Figure 3.1 Using the partition key minimizes the number of nodes required to serve the request.

The aforementioned design constraints are each related to queries. You want your data to be spread across the cluster so that your queries distribute the load amongst multiple nodes. Imagine if all of your data was clustered on a small subset of nodes in your cluster. Some nodes would be working quite hard, whereas others might not be taking much traffic. If some of those heavily utilized nodes became overwhelmed, you could suffer quite degraded performance, as because of the imbalance, many queries could be unable to complete.

However, you also want to minimize the number of nodes hit per query to minimize the work your query needs to do; a query that uses all nodes in a very large cluster would be very inefficient. These query-centric constraints necessitate a query-centric approach to design. How you query Scylla is a key component of its performance, and since you need to consider the impacts of your queries across multiple dimensions, it’s critical to think carefully about how you query Scylla.

When designing schemas in Scylla, it’s best to practice an approach called query-first-design, where you focus on the queries your application needs to make and then build your database schema around that. In Scylla, you structure your data based on how you want to query it — query-first design helps you.

Your query-first design toolbox

In query-first design, you take a set of application requirements and ask yourself a series of questions that guide you through translating the requirements into a schema in ScyllaDB. Each of these questions builds upon the next, iteratively guiding you through building an effective ScyllaDB schema. These questions include the following:

What are the requirements for my application?
What are the queries my application needs to run to meet these requirements?
What tables are these queries querying?
How can these tables be uniquely identified and partitioned to satisfy the queries?
What data goes inside these tables?
Does this design match the requirements?
Can this schema be improved?

This process is visualized in (figure 3.2), showing how you start with your application requirements and ask yourself a series of questions, guiding you from your requirements to the queries you need to run to ultimately, a fully designed ScyllaDB schema ready to store data effectively.

Figure 3.2 Query-first design guides you through taking application requirements and converting them to a ScyllaDB schema.

You begin with requirements and then use the requirements to identify the queries you need to run. These queries are seeking something — those “somethings” need to be stored in tables. Your tables need to be partitioned to spread data across the cluster, so you determine that partitioning to stay within your requirements and database design constraints. You then specify the fields inside each table, filling it out. At this point, you can check two things:

Does the design match the requirements?
Can it be improved?

This up-front design is important because in ScyllaDB changing your schema to match new use cases can be a high-friction operation. While Scylla supports new query patterns via some of its features (which you’ll learn about in chapter 7), these come at an additional performance cost, and if they don’t fit your needs, might necessitate a full manual copy of data into a new table. It’s important to think carefully about your design: not only what it needs to be, but also what it could be in the future.

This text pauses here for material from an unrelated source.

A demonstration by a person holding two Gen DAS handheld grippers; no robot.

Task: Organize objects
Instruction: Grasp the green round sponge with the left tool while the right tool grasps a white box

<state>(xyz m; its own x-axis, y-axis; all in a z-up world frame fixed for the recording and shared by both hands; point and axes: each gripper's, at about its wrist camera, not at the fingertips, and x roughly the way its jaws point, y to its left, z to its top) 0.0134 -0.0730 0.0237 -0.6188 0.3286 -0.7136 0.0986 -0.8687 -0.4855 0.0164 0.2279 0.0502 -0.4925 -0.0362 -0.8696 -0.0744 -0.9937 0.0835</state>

You start by extracting the queries from your requirements and expanding your design until you have a schema that fits both your application and ScyllaDB. To practice query-first design in Scylla, let’s take the restaurant review application introduced at the beginning of the chapter and turn it into a ScyllaDB schema.

The sample application requirements

In the last chapter, you took your restaurant reviews and stored them inside ScyllaDB. You enjoyed working with the database, and as you went to more places, you realized you could combine your two great loves — restaurant reviews and databases (if these aren’t your two great loves, play along with me). You decide to build a website to share your restaurant reviews. Because you already have a ScyllaDB cluster, you choose to use that (this is a very different book if you pick otherwise) as the storage for your website.

The first step to query-first design is identifying the requirements for your application, as seen in figure 3.4.

Figure 3.4 You begin query-first design by determining your application’s requirements.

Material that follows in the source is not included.